Screening and genotyping of thalassemia in Ningbo / 中华地方病学杂志

ABSTRACT

Objective:To study the genotyping of thalassemia in Ningbo population and provide a reference basis for future prevention and control of thalassemia in Ningbo.Methods:Patients with suspected thalassemia attending Ningbo Women and Children's Hospital from January 2019 to March 2022 were selected for the study, and DNA was extracted from dried blood spot specimens by collecting peripheral blood, and detection of thalassemia hotspot variants was performed by fluorescence PCR melting curve analysis combined with Sanger sequencing or multiplex ligation-dependent probe amplification (MLPA).Results:A total of 2 680 cases were included in the patients with suspected thalassemia, and 1 426 cases of thalassemia gene carriers were detected, with an overall detection rate of 53.2%. Among them, 595 cases (41.7%) were α-thalassemia, with -- SEA/αα, αα/-α 3.7 and -- SEA/-α 3.7 being more common; 807 cases (56.6%) were β-thalassemia, with β IVS-Ⅱ-654/β N, β CD41-42/β N and β CD17/β N being more common; 24 cases (1.7%) were αβ-combined thalassemia.
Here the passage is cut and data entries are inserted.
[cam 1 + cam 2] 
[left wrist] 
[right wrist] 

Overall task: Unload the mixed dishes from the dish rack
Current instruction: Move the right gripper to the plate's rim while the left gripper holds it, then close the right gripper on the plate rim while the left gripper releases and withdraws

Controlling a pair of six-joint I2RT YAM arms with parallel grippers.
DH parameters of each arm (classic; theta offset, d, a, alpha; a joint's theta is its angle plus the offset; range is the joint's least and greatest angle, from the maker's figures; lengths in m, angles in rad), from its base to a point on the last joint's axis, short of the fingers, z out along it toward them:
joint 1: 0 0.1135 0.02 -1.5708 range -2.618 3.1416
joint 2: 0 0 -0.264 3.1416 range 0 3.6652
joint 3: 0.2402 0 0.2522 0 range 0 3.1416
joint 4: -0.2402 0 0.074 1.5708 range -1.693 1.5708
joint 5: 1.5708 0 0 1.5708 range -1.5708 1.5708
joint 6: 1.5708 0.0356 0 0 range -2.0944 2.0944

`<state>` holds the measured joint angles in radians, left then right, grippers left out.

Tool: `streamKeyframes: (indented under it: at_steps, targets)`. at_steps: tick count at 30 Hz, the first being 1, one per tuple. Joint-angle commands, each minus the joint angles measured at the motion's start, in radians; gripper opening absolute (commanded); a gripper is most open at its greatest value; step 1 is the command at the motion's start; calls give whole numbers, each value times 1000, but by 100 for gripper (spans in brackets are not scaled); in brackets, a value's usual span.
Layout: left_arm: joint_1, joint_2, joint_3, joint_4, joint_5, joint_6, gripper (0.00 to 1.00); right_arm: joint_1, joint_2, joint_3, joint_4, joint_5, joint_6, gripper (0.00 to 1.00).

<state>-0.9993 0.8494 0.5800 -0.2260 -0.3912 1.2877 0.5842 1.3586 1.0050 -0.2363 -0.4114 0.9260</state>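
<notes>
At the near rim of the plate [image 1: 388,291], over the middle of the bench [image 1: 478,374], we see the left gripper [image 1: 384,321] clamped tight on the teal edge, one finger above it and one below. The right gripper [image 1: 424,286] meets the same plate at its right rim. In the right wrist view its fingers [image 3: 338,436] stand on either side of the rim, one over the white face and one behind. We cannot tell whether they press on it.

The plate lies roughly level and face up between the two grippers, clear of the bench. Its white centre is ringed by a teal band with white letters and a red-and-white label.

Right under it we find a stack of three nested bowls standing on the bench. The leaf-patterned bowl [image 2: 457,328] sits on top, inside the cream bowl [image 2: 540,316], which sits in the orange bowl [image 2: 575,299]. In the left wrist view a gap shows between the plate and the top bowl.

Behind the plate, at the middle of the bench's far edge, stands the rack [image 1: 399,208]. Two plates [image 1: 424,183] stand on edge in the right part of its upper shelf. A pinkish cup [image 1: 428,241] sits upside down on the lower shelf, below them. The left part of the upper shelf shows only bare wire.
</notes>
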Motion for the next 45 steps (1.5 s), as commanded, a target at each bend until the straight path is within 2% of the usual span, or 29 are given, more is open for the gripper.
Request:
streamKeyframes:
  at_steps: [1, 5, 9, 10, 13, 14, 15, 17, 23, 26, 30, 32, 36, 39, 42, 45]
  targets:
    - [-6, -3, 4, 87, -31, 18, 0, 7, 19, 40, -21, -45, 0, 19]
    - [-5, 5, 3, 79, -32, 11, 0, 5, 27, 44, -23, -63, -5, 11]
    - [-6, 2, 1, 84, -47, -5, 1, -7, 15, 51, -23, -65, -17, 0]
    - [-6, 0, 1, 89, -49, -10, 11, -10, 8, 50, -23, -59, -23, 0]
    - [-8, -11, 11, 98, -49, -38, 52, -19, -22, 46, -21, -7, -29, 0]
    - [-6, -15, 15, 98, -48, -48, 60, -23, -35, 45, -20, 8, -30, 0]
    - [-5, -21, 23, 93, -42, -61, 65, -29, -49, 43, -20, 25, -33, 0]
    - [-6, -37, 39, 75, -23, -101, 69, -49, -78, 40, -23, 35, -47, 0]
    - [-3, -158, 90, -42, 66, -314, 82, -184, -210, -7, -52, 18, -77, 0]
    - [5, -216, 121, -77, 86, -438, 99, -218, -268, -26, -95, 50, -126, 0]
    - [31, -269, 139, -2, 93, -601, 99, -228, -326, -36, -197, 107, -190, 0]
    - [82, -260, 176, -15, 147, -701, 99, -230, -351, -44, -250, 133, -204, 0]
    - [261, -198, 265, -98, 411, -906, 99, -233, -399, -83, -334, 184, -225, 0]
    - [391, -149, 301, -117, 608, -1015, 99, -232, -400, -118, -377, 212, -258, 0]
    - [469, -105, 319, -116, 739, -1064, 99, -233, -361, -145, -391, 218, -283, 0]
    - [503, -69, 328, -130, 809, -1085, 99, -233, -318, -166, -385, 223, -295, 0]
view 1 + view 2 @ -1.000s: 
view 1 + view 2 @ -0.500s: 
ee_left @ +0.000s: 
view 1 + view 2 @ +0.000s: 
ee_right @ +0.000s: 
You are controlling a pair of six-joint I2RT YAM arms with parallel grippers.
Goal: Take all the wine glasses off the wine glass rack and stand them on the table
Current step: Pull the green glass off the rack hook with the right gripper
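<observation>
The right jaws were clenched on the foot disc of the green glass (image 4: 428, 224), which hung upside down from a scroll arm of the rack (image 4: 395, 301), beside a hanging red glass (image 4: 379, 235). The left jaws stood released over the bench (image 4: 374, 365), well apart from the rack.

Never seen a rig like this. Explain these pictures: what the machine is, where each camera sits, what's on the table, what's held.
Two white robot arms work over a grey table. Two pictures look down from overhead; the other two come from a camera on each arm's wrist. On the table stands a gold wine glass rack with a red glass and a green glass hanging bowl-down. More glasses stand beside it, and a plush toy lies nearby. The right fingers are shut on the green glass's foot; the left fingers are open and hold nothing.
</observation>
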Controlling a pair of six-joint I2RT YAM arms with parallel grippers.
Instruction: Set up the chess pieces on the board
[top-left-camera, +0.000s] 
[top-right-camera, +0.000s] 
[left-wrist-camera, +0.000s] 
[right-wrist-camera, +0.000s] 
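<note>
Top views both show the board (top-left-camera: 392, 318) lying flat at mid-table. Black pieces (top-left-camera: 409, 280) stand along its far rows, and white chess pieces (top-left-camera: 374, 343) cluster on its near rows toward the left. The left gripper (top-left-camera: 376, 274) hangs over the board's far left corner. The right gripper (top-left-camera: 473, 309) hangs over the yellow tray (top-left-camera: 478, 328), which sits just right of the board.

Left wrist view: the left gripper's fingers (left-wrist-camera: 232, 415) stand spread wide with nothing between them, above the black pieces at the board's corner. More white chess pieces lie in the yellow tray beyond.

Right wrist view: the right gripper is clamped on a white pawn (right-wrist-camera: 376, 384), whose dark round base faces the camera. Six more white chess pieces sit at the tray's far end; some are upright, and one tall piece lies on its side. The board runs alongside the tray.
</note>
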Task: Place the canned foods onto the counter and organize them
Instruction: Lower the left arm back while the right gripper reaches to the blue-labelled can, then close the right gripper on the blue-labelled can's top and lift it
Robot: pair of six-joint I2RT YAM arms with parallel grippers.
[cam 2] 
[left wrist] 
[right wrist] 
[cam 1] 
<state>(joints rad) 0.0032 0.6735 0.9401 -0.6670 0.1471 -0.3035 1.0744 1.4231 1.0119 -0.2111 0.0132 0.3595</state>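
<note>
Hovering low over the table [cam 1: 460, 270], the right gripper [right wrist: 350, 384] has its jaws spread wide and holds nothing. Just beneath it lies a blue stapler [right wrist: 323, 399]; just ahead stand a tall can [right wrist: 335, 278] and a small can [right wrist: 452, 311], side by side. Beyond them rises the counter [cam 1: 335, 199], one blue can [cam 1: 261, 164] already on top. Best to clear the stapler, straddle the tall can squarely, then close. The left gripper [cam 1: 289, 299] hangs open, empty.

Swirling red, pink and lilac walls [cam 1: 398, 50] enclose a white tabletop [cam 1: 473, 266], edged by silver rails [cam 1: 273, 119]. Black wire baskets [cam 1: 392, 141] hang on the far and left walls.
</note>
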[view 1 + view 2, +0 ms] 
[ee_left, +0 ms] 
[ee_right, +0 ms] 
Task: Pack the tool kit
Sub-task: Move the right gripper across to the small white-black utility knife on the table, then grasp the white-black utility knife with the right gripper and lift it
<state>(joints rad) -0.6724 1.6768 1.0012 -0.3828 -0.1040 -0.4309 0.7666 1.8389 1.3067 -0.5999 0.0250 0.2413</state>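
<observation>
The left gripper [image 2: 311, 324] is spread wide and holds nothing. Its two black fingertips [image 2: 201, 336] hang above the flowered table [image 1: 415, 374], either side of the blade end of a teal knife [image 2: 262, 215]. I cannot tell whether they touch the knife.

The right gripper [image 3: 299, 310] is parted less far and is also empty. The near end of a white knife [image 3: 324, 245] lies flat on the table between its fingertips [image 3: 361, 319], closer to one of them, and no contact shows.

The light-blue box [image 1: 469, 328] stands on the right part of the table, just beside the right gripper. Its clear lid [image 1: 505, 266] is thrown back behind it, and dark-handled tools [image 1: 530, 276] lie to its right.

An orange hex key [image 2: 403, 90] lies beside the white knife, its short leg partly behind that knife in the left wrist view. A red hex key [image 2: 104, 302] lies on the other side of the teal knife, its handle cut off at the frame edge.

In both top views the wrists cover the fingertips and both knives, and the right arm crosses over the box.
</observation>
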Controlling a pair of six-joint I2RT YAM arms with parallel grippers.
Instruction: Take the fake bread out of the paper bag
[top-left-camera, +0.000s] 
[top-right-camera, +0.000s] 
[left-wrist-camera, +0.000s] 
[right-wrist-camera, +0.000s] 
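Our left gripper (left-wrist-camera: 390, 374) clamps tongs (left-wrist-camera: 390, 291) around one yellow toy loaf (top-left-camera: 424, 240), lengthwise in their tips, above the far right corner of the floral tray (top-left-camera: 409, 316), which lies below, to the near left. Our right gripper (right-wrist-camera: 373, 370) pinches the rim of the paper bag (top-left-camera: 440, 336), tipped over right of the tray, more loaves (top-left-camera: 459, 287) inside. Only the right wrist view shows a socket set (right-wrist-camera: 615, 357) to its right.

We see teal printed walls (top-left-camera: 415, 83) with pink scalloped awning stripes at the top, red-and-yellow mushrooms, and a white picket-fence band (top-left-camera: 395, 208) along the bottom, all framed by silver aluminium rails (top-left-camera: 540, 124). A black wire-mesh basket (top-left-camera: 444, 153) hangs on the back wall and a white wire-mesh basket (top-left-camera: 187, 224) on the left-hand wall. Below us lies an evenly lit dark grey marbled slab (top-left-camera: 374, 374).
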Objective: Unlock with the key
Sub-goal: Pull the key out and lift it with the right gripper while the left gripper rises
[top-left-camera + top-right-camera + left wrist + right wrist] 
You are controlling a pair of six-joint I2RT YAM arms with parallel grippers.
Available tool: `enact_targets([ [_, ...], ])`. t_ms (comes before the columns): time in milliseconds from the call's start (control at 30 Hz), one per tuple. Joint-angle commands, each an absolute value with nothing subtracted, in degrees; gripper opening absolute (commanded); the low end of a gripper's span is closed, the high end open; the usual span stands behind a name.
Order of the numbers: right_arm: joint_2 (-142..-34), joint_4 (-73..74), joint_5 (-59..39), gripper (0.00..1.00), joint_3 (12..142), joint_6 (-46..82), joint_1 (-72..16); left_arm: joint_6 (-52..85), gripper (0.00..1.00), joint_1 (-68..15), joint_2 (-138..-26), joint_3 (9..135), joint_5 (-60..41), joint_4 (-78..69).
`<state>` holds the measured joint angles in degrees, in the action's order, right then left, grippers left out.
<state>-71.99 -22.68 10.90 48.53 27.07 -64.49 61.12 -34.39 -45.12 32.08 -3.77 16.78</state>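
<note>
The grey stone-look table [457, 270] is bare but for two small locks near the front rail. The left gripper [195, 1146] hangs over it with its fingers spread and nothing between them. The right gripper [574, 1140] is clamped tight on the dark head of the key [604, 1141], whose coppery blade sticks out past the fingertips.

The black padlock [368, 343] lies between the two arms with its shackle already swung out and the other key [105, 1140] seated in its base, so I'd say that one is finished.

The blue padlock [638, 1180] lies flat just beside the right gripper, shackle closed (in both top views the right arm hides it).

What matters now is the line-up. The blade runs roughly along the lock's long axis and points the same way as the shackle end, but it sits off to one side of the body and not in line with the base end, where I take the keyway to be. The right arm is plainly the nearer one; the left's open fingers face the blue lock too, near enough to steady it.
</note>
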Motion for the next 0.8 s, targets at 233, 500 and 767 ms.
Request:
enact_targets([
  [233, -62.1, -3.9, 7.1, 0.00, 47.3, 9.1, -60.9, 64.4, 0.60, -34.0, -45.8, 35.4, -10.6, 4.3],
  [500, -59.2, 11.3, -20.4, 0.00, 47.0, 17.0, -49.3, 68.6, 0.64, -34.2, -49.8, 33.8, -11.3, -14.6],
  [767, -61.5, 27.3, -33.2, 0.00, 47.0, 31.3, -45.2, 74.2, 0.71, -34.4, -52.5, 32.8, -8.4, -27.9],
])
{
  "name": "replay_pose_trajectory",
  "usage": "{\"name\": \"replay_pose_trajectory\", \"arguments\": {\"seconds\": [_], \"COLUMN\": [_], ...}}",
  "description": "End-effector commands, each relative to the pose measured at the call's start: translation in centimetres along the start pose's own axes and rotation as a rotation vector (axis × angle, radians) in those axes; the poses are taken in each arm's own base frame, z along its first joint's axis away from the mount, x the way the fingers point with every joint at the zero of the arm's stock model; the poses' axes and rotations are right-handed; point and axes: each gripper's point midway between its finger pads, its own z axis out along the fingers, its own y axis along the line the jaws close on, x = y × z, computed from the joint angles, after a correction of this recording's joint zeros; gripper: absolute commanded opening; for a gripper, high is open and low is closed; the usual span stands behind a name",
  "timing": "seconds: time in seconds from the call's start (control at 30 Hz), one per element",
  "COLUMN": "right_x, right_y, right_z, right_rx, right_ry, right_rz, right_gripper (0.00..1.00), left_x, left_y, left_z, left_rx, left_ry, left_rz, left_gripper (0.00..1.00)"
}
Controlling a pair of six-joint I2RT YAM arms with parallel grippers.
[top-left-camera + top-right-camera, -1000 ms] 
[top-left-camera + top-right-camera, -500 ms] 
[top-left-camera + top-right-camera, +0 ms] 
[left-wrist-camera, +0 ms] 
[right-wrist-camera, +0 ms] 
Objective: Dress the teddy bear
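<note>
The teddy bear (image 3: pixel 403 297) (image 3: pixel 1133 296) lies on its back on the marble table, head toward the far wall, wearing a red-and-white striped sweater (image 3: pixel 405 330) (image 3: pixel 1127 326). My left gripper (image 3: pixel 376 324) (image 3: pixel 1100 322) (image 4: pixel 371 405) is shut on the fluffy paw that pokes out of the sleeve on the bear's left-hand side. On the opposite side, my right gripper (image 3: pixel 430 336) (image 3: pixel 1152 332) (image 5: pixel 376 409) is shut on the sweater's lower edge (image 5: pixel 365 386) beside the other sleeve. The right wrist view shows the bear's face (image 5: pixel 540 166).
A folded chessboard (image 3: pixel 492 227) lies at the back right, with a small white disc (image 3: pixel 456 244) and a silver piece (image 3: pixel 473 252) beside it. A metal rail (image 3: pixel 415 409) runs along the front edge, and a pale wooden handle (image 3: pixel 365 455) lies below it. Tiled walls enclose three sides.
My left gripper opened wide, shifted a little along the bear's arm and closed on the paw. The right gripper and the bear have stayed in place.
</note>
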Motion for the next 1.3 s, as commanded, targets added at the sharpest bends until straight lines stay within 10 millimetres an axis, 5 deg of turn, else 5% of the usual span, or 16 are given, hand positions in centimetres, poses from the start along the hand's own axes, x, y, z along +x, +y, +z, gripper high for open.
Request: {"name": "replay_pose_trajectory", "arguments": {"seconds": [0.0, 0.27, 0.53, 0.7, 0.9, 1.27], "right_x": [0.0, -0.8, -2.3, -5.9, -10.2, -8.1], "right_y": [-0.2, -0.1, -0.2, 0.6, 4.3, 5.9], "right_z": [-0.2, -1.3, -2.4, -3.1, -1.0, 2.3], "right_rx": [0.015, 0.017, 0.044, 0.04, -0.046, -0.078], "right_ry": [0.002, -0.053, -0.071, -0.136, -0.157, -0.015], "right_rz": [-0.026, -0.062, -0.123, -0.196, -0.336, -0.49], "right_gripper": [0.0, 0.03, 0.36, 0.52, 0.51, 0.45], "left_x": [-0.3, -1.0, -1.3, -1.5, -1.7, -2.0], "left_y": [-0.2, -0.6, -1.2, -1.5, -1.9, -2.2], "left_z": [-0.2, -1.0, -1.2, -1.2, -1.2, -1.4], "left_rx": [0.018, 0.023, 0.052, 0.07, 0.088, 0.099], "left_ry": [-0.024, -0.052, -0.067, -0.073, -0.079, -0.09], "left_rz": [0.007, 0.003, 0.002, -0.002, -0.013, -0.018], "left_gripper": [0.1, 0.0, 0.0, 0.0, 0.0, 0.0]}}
Among them, six rare variant types were included, including fusion gene (Fusion), -- FIL, HBA2c.376C>T, CD8/9(+G), IVS-Ⅰ-2(T>C) and IVS-Ⅱ-1(G>A), all of which were reported for the first time in Ningbo. Conclusion:Among suspected thalassemia patients in Ningbo, the detection rate of thalassemia is high, and the types of gene variants are complex, so the awareness of thalassemia gene testing for anemic patients should be raised.